* **Exercise goal**: When you reach the line with "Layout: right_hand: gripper" in the records below, begin transcribing exactly and continue up to and including the line with "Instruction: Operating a", leaving out every picture.

*** Opening Data supplied ***

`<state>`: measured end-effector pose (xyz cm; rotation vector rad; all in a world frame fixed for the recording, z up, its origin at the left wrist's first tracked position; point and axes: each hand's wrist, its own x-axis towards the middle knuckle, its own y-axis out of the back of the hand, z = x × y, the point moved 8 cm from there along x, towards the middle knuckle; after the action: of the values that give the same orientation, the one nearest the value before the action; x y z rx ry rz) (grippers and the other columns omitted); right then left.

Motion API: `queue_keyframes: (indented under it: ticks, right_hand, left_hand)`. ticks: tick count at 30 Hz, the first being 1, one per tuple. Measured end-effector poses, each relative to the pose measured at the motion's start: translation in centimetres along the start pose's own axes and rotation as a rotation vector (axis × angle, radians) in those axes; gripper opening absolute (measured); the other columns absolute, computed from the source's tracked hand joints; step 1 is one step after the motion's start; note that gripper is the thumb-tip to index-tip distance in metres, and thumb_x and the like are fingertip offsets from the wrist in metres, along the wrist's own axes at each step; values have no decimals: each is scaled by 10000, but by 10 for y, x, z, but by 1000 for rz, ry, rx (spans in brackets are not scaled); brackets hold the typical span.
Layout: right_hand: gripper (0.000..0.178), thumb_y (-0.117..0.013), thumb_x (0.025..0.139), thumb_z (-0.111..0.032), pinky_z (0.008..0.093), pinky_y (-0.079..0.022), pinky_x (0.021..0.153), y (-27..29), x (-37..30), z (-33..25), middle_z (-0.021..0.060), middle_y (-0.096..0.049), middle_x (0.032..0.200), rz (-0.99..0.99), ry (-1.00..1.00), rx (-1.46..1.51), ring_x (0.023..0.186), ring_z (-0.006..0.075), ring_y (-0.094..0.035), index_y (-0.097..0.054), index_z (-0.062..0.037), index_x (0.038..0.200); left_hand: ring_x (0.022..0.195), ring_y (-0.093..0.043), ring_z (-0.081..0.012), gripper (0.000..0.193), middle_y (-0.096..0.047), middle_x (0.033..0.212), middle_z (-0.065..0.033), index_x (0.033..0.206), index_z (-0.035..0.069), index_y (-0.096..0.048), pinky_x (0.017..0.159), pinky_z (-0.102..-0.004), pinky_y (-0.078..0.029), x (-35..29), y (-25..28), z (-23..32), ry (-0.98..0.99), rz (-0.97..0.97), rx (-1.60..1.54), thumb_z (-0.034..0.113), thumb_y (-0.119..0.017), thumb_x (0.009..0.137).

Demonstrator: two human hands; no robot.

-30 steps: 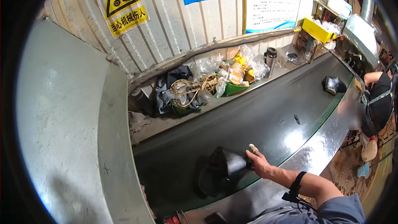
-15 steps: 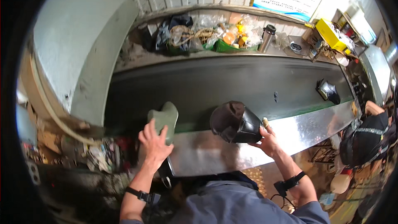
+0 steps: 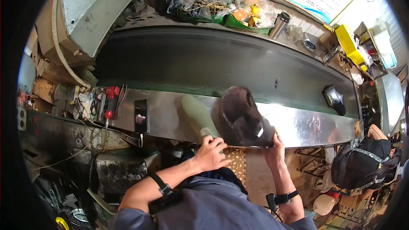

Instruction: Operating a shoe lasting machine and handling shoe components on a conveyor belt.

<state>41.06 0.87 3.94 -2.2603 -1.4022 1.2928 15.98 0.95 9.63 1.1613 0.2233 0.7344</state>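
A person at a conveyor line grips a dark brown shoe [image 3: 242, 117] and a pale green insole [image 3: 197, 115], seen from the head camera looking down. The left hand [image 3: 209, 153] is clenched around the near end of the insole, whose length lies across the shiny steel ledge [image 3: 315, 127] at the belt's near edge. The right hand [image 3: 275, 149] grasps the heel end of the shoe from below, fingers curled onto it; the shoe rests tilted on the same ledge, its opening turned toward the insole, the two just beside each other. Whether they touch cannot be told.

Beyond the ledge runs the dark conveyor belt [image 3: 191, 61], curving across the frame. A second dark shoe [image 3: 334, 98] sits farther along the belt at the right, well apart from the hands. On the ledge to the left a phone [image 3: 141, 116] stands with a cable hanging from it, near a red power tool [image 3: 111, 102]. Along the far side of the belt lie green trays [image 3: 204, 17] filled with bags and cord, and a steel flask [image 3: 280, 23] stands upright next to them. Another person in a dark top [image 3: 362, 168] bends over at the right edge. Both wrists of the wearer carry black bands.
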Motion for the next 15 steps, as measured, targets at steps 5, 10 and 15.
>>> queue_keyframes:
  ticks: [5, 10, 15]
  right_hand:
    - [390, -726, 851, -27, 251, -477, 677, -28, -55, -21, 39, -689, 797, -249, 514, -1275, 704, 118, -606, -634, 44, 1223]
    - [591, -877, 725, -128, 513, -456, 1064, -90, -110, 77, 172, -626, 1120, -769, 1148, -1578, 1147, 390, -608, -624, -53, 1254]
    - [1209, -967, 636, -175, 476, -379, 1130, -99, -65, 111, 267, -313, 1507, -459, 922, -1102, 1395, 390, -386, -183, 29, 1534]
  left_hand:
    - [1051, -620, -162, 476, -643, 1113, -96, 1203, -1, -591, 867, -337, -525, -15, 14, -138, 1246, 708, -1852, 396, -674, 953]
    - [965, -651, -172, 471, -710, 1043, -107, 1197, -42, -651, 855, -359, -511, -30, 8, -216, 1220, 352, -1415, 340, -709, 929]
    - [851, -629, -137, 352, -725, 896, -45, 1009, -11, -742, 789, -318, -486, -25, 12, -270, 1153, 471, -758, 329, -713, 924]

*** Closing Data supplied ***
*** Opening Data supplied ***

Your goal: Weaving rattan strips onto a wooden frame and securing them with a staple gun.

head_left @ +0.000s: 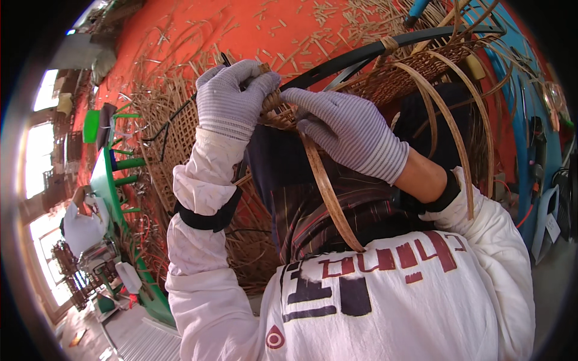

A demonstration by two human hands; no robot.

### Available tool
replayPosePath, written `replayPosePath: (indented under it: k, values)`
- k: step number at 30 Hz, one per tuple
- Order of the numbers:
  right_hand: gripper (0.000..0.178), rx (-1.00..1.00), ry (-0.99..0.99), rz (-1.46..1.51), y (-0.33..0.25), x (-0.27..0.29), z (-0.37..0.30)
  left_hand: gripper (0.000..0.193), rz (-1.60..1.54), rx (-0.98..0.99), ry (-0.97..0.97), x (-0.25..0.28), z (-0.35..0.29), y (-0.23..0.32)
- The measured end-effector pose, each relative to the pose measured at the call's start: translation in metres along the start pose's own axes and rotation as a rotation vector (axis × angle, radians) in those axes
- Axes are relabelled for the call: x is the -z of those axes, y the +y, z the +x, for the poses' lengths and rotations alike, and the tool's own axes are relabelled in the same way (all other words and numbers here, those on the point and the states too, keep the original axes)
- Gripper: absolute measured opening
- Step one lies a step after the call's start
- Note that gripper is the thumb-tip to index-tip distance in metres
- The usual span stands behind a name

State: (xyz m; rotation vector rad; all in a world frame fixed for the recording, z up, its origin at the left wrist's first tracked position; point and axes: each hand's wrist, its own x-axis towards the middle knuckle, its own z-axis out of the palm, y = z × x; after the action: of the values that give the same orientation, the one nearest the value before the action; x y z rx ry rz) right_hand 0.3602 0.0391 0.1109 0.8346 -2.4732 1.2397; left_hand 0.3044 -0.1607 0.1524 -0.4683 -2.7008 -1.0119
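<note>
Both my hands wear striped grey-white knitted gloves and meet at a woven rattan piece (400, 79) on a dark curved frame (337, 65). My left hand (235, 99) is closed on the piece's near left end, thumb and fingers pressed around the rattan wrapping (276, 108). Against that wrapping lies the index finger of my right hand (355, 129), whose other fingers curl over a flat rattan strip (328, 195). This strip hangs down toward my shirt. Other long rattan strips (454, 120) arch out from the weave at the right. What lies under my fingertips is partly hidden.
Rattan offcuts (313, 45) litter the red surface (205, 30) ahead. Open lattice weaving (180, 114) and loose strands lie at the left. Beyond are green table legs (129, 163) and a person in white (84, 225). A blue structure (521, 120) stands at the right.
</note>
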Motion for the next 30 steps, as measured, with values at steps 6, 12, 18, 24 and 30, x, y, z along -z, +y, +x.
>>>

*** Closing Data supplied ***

* **Response box**:
Layout: right_hand: gripper (0.000..0.178), thumb_y (-0.117..0.013), thumb_x (0.025..0.139), thumb_z (-0.111..0.032), pinky_z (0.008..0.093), pinky_y (-0.079..0.022), pinky_x (0.021..0.153), y (-27..29), x (-37..30), z (-33..25), middle_z (-0.021..0.060), middle_y (-0.096..0.049), middle_x (0.032..0.200), rz (-0.99..0.99), ry (-1.00..1.00), rx (-1.46..1.51), ring_x (0.023..0.186), ring_z (-0.006..0.075), ring_y (-0.094..0.035), index_y (-0.097..0.054), index_z (-0.062..0.037), index_x (0.038..0.200); left_hand: ring_x (0.022..0.195), ring_y (-0.093..0.043), ring_z (-0.081..0.012), gripper (0.000..0.193), middle_y (-0.096..0.047), middle_x (0.033..0.212), middle_z (-0.065..0.033), index_x (0.033..0.206), index_z (-0.035..0.069), index_y (-0.096..0.048), pinky_x (0.017..0.159), pinky_z (-0.102..-0.004), pinky_y (-0.078..0.029), x (-35..29), y (-25..28), z (-23..32), ry (-0.98..0.99), rz (-0.97..0.97), rx (-1.60..1.54), thumb_z (-0.034..0.113), thumb_y (-0.119..0.017), thumb_x (0.009..0.137).

Demonstrator: two human hands; no robot.

-30 steps: 
-15 steps: 
+0 steps: 

Instruction: Operating a shoe lasting machine and handling shoe components on a conveyor belt.

The answer stands, and there is nothing more to add.